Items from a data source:
-- -- --

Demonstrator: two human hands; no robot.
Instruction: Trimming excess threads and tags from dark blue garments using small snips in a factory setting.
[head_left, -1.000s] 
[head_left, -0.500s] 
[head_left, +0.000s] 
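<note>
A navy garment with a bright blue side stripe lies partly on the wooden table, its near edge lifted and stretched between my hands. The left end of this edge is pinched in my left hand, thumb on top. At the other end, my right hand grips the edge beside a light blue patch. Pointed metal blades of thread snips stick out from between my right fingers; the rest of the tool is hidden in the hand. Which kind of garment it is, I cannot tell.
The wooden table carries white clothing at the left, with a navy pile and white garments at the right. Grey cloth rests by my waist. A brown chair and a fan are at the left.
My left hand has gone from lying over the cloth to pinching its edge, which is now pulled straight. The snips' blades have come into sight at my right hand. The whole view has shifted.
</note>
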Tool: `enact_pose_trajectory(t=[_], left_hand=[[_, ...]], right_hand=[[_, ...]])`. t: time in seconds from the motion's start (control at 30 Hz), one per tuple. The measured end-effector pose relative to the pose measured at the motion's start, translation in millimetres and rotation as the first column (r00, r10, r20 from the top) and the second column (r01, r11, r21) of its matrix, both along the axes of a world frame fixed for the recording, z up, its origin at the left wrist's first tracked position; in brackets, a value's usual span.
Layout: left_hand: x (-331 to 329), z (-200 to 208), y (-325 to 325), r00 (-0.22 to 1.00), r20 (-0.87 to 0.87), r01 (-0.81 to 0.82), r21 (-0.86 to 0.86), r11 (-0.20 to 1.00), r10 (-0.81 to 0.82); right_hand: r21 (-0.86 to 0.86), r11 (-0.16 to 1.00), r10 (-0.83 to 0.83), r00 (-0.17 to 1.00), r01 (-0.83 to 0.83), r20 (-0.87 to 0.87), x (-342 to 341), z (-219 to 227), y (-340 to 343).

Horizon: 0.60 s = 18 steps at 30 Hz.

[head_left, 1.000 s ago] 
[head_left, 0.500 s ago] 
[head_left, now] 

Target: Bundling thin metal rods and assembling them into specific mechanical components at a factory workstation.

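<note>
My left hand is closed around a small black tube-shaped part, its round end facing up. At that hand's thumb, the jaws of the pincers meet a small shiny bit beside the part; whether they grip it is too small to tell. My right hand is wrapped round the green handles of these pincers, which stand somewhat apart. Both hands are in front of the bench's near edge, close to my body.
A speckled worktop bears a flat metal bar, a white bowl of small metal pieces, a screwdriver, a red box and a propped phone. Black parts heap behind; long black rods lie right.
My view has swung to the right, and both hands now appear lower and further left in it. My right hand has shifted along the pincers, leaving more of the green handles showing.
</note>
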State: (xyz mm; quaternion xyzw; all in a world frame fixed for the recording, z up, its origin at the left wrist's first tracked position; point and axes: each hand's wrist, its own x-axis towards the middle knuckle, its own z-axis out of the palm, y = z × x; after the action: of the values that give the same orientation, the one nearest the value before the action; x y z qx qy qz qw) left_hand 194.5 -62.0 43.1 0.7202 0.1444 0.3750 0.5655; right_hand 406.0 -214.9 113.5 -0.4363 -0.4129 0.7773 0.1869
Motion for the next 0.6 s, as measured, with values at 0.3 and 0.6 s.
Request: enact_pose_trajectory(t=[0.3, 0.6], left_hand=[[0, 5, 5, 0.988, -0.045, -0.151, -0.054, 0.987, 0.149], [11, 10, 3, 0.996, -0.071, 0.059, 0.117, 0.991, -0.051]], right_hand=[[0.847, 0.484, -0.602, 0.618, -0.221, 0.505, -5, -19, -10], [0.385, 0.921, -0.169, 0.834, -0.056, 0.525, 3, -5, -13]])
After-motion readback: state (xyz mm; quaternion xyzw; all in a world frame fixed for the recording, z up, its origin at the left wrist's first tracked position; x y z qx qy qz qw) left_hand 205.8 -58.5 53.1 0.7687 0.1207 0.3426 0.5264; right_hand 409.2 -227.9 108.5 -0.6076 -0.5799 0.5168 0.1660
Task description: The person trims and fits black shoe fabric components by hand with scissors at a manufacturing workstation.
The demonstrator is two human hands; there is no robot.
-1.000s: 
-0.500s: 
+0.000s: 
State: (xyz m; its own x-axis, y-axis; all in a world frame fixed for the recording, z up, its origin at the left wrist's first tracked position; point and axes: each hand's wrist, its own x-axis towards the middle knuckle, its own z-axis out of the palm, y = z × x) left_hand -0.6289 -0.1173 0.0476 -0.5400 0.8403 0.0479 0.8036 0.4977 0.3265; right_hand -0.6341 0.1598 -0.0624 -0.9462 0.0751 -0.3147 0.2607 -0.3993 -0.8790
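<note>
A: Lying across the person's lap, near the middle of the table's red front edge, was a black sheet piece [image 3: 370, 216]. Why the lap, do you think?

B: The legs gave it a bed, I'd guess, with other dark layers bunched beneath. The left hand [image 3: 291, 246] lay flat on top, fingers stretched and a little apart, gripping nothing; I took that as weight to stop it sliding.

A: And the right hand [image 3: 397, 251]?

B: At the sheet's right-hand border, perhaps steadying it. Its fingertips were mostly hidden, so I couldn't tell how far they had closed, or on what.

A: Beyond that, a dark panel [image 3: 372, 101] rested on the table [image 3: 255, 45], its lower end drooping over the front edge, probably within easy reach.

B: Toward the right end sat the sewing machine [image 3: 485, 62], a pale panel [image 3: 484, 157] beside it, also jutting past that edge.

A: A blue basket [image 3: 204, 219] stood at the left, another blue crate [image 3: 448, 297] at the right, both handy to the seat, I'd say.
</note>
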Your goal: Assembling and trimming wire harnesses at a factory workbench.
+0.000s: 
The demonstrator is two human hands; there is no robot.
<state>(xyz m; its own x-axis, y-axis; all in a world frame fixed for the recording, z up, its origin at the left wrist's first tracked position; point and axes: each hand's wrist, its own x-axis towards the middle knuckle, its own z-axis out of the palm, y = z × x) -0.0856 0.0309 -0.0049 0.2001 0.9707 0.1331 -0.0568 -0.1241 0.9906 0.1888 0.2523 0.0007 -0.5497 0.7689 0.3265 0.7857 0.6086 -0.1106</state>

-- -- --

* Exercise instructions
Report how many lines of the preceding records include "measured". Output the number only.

* Answer to this task
2